EXERCISE PROMPT: Repeat back every line of the data, exactly.

DATASET CONTENT:

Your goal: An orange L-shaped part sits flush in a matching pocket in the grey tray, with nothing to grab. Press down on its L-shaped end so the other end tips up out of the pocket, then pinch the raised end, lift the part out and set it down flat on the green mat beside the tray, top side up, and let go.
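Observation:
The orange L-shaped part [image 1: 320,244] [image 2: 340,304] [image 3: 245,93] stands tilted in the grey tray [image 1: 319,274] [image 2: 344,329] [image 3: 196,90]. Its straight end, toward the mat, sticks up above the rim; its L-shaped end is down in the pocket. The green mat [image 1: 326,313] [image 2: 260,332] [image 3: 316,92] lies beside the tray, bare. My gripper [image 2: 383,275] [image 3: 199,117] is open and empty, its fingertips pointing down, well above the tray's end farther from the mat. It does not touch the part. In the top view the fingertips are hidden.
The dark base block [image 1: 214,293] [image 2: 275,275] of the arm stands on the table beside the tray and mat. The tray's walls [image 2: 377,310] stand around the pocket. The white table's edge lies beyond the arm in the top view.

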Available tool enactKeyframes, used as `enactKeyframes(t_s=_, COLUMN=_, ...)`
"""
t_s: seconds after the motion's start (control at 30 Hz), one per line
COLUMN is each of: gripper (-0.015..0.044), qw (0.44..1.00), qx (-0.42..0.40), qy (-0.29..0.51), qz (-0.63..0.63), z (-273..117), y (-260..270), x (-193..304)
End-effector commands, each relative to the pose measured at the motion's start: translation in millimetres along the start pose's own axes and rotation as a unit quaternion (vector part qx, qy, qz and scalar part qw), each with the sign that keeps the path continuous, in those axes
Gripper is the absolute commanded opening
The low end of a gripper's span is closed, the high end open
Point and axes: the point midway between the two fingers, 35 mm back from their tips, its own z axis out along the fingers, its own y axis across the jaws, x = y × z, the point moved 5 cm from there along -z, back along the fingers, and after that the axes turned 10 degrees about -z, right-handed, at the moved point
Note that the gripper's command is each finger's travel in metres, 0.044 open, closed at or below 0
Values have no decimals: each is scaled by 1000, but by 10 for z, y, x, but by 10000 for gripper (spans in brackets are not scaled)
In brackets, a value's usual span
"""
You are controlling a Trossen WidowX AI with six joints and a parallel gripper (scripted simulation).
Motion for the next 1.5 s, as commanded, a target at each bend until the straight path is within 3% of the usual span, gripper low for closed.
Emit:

SOLUTION TO THIS EXERCISE:
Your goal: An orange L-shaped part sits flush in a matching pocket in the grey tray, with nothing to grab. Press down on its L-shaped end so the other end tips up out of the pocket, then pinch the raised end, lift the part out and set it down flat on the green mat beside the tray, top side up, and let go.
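Observation:
The orange L-shaped part [image 1: 320,244] [image 2: 340,304] [image 3: 245,93] stands tilted in the grey tray [image 1: 319,274] [image 2: 344,329] [image 3: 196,90]. Its straight end, toward the mat, sticks up above the rim; its L-shaped end is down in the pocket. The green mat [image 1: 326,313] [image 2: 260,332] [image 3: 316,92] lies beside the tray, bare. My gripper [image 2: 383,275] [image 3: 199,117] is open and empty, its fingertips pointing down, well above the tray's end farther from the mat. It does not touch the part. In the top view the fingertips are hidden.
The dark base block [image 1: 214,293] [image 2: 275,275] of the arm stands on the table beside the tray and mat. The tray's walls [image 2: 377,310] stand around the pocket. The white table's edge lies beyond the arm in the top view.
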
Available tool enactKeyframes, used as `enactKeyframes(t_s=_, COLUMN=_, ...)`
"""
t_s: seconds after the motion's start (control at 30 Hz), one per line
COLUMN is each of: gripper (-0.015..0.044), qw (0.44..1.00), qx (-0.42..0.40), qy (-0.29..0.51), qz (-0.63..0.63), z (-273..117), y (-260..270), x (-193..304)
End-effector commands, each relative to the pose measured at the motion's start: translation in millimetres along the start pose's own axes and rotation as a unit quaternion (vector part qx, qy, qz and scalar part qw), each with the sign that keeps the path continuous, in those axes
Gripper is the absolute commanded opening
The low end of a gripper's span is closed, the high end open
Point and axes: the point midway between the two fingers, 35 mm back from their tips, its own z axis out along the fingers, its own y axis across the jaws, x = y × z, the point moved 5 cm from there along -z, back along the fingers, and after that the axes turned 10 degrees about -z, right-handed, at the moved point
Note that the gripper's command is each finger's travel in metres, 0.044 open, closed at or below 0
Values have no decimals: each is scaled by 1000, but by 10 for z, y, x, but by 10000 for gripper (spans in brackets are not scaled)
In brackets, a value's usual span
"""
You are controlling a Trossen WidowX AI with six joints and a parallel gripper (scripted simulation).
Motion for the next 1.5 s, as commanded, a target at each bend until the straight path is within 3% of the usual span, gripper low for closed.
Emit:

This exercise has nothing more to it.